Autumn’s body swayed like Thad physically struck her, and an invisible binding I’d been denying for months snapped into place. A feeling deep inside of me that I’d done everything in my power to push aside, a need so overwhelming it refused to be rejected.
“Enough.” The sharp edge in my tone couldn’t be missed, therefore it wasn’t and my friend didn’t look pleased.
“What’s enough? Her…” Thad jabbed an angry finger at Autumn. “Thinking that she’s some sort of monster? Or you—”
“Don’t go there, Thaddeus, and lay off her. She’ll go to Emerson when she’s ready.”
“Right. When she’s ready. You mean if she’s ever ready. And in the meantime, we should all stand around and let her suffer.”
“I’m right fucking here,” Autumn shouted and something painful moved over her features.
But Thad wasn’t ready to give up. The love he had for his wife knew no bounds and he’d push Autumn to the brink, then he’d hound her until she broke down and agreed to meet with her sister. The issue with that was, Thad would lose. I knew from experience that
Autumn could dig in, and when she did, she was unmovable. She and I shared that trait so I knew it well.
“You know what? Fuck it,” Thad roared, and everyone in the room froze as his face twisted in agony. “You know where my wife is right now while I’m here, chasing you because you wouldn’t sit the fuck still and wait for us to come up with a plan? She’s at Zane and Ivy’s so Ivy can take care of her.”

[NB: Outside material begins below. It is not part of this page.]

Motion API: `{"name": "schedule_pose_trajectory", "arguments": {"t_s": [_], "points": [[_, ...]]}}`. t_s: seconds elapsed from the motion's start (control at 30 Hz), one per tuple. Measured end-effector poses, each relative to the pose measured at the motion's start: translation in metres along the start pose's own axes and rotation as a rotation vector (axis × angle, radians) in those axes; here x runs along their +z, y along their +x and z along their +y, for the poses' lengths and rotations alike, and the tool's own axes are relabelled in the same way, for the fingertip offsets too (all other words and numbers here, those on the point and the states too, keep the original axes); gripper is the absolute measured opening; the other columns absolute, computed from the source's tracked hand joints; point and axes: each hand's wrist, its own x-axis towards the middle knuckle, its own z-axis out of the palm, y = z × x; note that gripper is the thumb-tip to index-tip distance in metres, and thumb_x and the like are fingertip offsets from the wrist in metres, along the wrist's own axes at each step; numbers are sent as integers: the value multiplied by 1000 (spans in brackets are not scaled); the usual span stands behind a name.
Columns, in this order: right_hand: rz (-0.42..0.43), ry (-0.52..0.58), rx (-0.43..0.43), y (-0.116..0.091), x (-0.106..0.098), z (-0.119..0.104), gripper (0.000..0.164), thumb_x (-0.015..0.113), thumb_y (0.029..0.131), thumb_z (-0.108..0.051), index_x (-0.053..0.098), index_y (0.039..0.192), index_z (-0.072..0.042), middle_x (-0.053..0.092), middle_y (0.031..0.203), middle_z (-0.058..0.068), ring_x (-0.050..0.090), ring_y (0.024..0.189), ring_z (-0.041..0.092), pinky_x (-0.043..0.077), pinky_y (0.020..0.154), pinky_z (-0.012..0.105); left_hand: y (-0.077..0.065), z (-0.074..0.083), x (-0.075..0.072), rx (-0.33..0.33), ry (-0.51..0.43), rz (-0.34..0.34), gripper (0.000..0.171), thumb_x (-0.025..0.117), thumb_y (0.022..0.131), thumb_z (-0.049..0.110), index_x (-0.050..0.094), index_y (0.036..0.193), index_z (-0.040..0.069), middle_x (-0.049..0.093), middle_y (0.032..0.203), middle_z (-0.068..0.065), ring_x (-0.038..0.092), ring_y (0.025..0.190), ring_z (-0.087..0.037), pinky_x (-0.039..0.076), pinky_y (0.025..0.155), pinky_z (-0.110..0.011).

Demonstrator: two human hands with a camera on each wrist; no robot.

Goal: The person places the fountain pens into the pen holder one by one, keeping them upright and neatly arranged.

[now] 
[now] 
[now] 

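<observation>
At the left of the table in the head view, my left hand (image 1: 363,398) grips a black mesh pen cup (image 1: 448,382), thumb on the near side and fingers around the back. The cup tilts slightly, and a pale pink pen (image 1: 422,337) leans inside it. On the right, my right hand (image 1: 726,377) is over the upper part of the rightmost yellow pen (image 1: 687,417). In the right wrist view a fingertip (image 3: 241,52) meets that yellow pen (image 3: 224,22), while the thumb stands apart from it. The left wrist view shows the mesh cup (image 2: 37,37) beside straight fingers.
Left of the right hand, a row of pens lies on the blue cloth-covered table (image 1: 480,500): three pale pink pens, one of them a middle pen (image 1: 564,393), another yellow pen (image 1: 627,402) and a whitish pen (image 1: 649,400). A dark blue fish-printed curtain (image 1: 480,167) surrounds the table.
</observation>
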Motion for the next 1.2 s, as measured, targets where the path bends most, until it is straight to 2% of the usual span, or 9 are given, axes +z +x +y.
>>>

“Wait. What?” I stepped forward and Thad put up his hand.
“Don’t come any closer to me.”
“What’s wrong with Emmy?” Kyle asked.
Thad shook his head before his hands went to his hips and he dropped his gaze to the floor.
“I can’t do this right now.” All the spite and anger drained from his tone, leaving only despair and defeat.
What the fuck was going on with Emerson? And if she was sick, then why the hell had he come to Afghanistan?
“What’s wrong with my sister?”
Wrong thing to ask.
“Maybe you should call her and find out.”
All the color bleached from Autumn’s face and Thad stalked from the room.
“Call Zane.” I looked at Brooks. “See what’s going on.”
My gut twisted with indecision. The pain that rolled off of Thad was palpable but Autumn’s anguish wove itself around my heart, leaving me warring with what to do. I couldn’t leave Autumn but Thad needed me.
Thankfully, Max stepped in. “I’ll check on Thad.”
“Autumn?”
Startling green eyes came to mine and that tether pulled so tight it took my breath. An awareness I’d never felt before knotted. A feeling I didn’t want, didn’t deserve, hadn’t ever had wrapped around me until it constricted my lungs.
“Baby?”
The wetness that had gathered spilled over.
Fuck.
Autumn didn’t cry. Not ever.
Her tears were my undoing. I didn’t give a fuck we had an audience, I didn’t care she’d likely have my balls for what I was about to do. Not a damn thing mattered but having her in my arms. I moved across the room and watched as fear started to creep in. When I made it to her I didn’t delay scooping her up into my arms. Much to my shock, she didn’t fight me and that’s when I knew Thad had carved her insides out. In the right state of mind, Autumn would never let me hold her and she certainly wouldn’t loop her arms around my neck and bury her face into my throat.